Let’s begin with three novels which revisit the past and might tell us something about our present. Following his La théorie des nuages, Stéphane Audeguy presents us with a second dazzling novel entitled Fils unique1. Writing in the form of an apocryphal memoir, the author re-imagines the life of François, Jean-Jacques Rousseau’s elder brother, and makes him a libertine. Our monthly profile is dedicated to this highly creative writer. Patrick Rambaud highlights a little-known period of Napoleon’s life, telling us the story of how "Puss-in-Boots" (Le chat botté), the affectionate nickname by which the young general was known, became a powerful and controversial ruler. François Dupeyron
evokes the life of the great painter Gustave Courbet in Le grand soir,
and takes us right into the midst of turbulent nineteenth-century France.
Three other novels deal with contemporary troubles.
In Marilyn, dernières séances1 a magnificent book that is both intelligent and powerful,
Michel Schneider recreates the last three years of Marilyn Monroe’s life, focusing on her relationship
with her psychoanalyst. François Salvaing also explores identity problems in Jourdain,
in which an elderly multi-millionaire withdraws from the world in order to go to Israël and make alyah.
His last act, one of unprecedented violence, is the culmination of his gradual realisation that he belongs to
the nation of Israël. With Le paradis des chiots, Sami Tchak takes us into the everyday world of children in a
Latin American shanty town, where absolute poverty sits alongside unbearable violence.

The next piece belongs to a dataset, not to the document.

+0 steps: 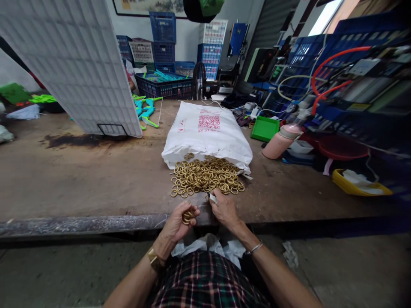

In a narrative style that is reminiscent of Gabriel Garcia Marquez, the book evokes a curse that
is visited on generation after generation.
Two mischievous novels turned out to be particularly seductive.
In his first novel, L’homme qui marchait avec une balle dans la tête, Philippe Pollet-Villard recounts the tumultuous
life of a teenage bank-robber turned general outlaw. Blending humour and seriousness,
the book brings to life a whole world of intriguing, endearing and zany characters and settings.
Last but not least, Agnès Desarthe’s Mangez-moi takes us into a region of Wonderland where Alice is a dreamy,
warm-hearted cook, and where past pain and suffering make way for life and desire.
A tale that is both delightful and profound.
We hope you will enjoy this selection of novels as much as we did and look forward to discussing it with you
With our best wishes,
Hervé Ferrage and Sophie Moreau.
1These two novels are competing for the Goncourt Prize 2006.